> [What needs to be done]:
In the entries that follow, how many lines contain the word "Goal"? Answer with the number only.

[Records drawn from a dataset]
········
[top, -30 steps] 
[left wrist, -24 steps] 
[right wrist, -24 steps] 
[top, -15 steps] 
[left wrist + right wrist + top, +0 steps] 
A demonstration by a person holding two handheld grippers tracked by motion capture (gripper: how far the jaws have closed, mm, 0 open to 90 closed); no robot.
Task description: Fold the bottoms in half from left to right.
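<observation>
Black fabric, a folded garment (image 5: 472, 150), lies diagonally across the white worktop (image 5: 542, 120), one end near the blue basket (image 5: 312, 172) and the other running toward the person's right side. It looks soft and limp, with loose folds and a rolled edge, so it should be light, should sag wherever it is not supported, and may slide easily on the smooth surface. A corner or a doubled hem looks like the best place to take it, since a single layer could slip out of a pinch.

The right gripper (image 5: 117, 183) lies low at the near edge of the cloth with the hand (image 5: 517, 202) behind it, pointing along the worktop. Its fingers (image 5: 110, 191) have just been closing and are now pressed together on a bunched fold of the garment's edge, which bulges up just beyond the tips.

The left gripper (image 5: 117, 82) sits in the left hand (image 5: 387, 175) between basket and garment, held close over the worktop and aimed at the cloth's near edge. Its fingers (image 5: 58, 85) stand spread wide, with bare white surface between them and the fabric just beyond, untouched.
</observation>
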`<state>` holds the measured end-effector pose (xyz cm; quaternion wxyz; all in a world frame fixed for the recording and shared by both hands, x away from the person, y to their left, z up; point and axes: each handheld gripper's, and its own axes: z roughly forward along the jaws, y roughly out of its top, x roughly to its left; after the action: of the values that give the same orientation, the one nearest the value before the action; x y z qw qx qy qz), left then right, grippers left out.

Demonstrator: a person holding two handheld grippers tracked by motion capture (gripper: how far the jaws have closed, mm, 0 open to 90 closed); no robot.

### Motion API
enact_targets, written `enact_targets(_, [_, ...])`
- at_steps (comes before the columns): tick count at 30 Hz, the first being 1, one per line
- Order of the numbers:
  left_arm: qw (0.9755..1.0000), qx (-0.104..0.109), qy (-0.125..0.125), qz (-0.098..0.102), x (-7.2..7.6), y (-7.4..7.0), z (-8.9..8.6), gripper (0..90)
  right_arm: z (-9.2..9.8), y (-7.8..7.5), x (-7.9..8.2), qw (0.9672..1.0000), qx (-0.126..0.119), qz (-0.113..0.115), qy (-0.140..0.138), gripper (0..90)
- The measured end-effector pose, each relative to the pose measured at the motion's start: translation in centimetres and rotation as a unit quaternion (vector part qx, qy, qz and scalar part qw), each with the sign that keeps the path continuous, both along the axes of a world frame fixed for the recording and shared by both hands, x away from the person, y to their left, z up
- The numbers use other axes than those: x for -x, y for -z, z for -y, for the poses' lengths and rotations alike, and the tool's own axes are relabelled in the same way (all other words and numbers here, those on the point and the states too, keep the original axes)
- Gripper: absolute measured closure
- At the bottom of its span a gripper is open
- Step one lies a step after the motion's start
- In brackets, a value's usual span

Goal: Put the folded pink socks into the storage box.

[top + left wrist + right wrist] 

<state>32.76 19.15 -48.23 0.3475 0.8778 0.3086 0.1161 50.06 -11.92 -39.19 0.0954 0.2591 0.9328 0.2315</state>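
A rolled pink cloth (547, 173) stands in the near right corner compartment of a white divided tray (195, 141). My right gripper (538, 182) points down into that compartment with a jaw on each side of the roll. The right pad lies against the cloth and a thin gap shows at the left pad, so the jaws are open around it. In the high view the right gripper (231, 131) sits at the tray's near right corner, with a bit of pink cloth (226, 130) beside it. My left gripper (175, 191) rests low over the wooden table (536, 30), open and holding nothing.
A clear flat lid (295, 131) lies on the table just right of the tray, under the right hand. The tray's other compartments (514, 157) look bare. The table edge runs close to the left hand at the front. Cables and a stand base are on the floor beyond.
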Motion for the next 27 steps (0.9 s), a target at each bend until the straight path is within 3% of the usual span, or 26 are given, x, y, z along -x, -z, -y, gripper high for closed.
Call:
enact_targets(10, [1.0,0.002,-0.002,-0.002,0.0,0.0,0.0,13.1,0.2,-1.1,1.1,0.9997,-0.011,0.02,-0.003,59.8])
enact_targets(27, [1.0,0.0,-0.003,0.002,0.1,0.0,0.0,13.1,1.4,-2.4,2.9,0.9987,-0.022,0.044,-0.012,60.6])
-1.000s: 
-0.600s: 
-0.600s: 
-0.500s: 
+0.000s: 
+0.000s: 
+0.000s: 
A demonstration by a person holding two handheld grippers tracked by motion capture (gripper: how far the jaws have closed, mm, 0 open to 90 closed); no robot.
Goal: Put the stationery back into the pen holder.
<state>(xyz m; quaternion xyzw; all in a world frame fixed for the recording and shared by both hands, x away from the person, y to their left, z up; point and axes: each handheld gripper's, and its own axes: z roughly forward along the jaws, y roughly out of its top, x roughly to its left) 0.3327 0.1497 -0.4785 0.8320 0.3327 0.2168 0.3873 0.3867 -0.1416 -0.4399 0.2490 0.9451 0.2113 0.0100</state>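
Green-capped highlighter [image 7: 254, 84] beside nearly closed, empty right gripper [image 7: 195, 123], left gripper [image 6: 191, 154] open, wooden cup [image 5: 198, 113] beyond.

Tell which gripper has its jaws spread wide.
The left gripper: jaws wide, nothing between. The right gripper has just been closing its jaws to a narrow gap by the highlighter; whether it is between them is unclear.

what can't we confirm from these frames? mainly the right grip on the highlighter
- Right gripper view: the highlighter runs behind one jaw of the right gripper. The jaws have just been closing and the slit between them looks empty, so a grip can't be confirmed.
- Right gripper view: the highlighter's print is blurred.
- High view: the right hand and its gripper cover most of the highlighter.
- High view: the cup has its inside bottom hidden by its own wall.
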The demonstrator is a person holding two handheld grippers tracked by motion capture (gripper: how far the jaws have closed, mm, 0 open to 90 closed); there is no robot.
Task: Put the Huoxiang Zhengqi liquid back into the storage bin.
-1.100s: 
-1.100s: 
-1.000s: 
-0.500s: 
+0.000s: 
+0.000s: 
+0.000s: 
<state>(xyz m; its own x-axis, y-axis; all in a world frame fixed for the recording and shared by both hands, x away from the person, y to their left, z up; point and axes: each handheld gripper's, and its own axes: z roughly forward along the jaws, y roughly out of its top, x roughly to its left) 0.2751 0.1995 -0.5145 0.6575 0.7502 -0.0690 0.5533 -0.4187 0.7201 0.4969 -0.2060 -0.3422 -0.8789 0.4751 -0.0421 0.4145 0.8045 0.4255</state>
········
> [Finished exercise]:
2